* **Instructions for the task**: Pictures do not belong in the output. Reproduce exactly the lines from the start of the records through the line with "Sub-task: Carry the".

* **Task data**:

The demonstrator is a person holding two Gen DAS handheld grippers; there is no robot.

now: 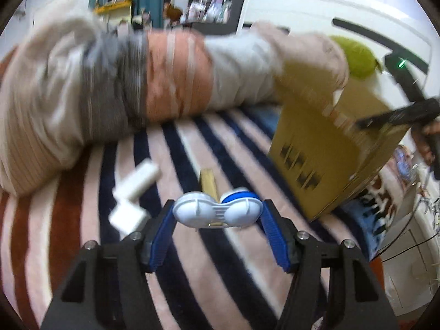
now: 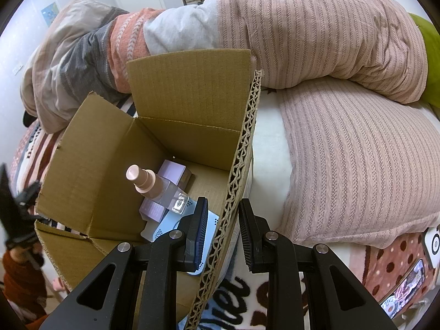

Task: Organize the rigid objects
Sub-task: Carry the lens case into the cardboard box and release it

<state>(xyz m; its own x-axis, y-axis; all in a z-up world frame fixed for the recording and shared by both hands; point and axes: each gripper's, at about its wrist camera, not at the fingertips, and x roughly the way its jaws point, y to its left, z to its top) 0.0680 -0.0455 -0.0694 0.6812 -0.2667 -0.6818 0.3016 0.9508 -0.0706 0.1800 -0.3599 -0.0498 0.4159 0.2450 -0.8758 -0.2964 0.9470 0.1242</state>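
We see the cardboard box (image 2: 176, 126) on the bed (image 1: 192, 247), with the rumpled blanket (image 2: 302, 35) behind it. In the box, a bottle (image 2: 154, 187) leans over small cartons (image 2: 176, 172). Left of the box, on the bed, lie a lens case (image 1: 217, 210) and two blocks (image 1: 137, 192).

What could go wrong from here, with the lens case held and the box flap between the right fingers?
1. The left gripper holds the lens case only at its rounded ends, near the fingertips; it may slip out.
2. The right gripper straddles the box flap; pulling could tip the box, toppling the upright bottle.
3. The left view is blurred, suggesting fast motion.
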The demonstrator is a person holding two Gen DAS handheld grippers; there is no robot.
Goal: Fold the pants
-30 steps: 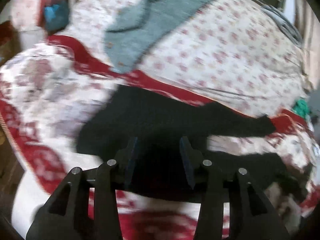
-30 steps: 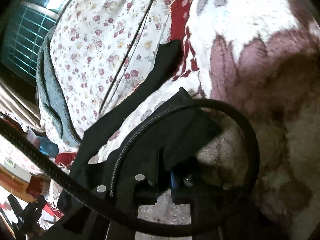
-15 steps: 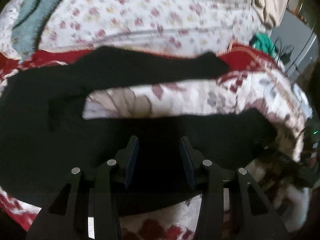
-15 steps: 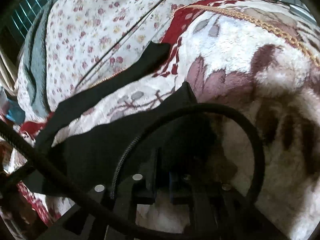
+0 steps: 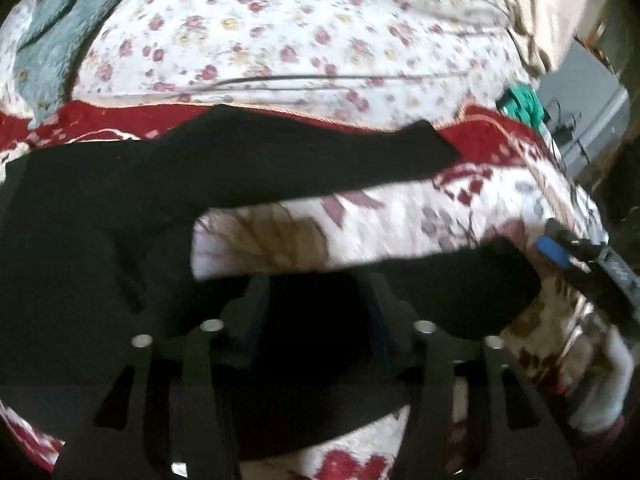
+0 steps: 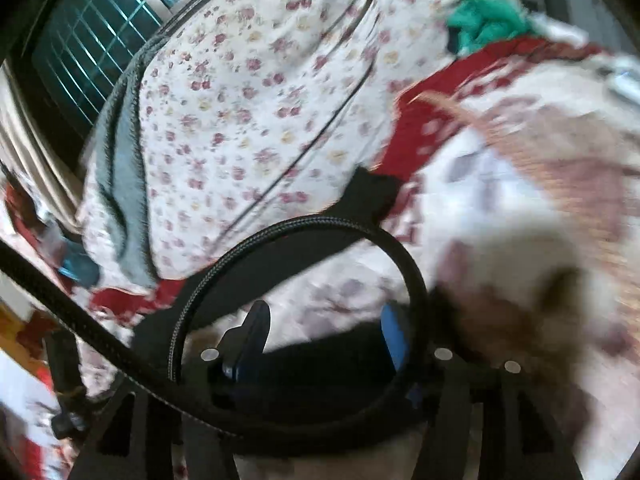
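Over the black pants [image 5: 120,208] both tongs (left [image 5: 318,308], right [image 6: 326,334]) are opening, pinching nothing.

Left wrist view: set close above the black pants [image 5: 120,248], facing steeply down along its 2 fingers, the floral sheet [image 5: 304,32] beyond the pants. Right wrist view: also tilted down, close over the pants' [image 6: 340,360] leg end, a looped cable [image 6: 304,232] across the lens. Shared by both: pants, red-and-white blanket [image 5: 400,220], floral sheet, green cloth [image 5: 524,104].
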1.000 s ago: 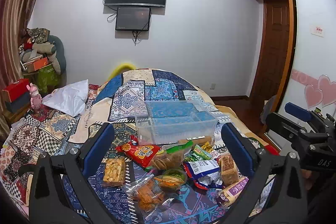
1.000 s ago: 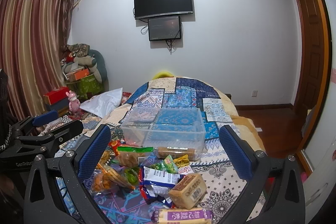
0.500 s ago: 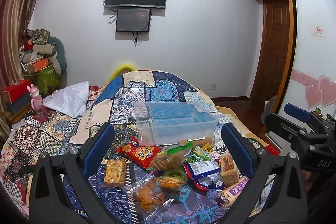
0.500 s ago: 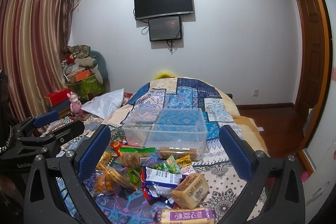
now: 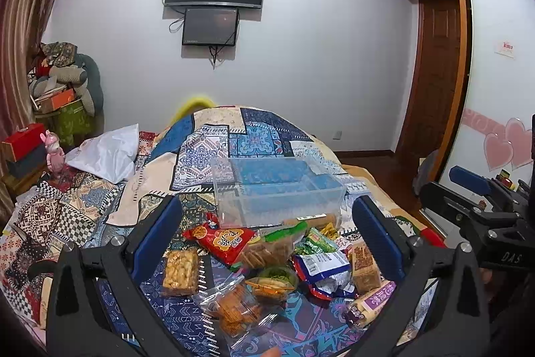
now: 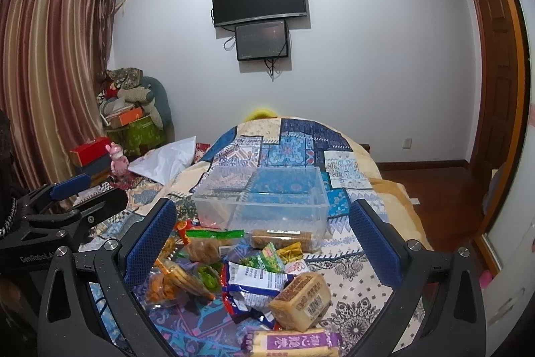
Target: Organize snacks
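Observation:
A heap of snack packets lies on a patterned bedspread in front of a clear plastic bin (image 5: 277,193) (image 6: 264,199), which looks empty. The heap holds a red packet (image 5: 224,240), a peanut brittle bar (image 5: 180,271), a clear bag of crackers (image 5: 234,306), a blue-and-white packet (image 6: 257,280), a brown wrapped block (image 6: 301,296) and a purple-labelled roll (image 6: 294,342). My left gripper (image 5: 267,240) hovers open above the heap, nothing between its fingers. My right gripper (image 6: 260,243) is open too, over the heap's right side. Each gripper shows at the edge of the other's view.
The bed's right edge drops to a wooden floor (image 6: 444,189). A white pillow (image 5: 107,153) lies at the left of the bed. Boxes and stuffed toys (image 6: 133,109) pile up by the curtain. A wardrobe door (image 5: 498,89) stands to the right.
Both views have dropped very slightly, so both grippers have risen or tilted a little. No snack has moved and both grippers stay open.

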Demonstrator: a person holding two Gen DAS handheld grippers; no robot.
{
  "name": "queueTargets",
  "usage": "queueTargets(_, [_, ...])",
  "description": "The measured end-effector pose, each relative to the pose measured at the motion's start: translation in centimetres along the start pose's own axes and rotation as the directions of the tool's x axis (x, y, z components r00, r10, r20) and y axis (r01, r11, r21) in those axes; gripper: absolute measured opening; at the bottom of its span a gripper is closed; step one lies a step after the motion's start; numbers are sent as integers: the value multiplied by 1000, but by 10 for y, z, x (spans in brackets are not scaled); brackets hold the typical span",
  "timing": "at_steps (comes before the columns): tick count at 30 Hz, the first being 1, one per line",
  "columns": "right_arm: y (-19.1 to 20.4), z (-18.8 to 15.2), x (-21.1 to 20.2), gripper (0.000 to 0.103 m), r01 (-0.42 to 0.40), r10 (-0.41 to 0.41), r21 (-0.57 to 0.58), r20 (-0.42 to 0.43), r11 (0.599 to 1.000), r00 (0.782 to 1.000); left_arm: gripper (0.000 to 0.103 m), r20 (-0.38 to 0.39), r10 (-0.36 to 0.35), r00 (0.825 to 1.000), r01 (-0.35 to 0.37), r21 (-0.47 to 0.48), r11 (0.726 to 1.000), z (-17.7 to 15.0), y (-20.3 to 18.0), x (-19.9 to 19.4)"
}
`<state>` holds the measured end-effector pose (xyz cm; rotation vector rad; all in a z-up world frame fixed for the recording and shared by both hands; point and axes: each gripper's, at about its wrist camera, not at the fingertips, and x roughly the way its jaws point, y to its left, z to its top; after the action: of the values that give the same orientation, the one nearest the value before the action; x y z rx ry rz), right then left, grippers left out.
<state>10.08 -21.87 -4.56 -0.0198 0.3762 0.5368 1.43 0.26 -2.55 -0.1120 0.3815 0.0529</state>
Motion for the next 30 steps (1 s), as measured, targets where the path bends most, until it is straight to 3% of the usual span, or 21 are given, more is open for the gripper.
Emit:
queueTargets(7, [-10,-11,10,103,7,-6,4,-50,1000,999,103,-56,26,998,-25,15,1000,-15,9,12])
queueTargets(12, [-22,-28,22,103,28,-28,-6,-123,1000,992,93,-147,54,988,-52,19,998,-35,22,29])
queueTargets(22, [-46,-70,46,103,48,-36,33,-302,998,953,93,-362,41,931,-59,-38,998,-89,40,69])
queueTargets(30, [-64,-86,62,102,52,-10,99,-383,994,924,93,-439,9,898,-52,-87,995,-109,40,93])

* **Solution to this exercise**:
The demonstrator is a person holding two Gen DAS handheld grippers; there is no robot.

now: 
now: 

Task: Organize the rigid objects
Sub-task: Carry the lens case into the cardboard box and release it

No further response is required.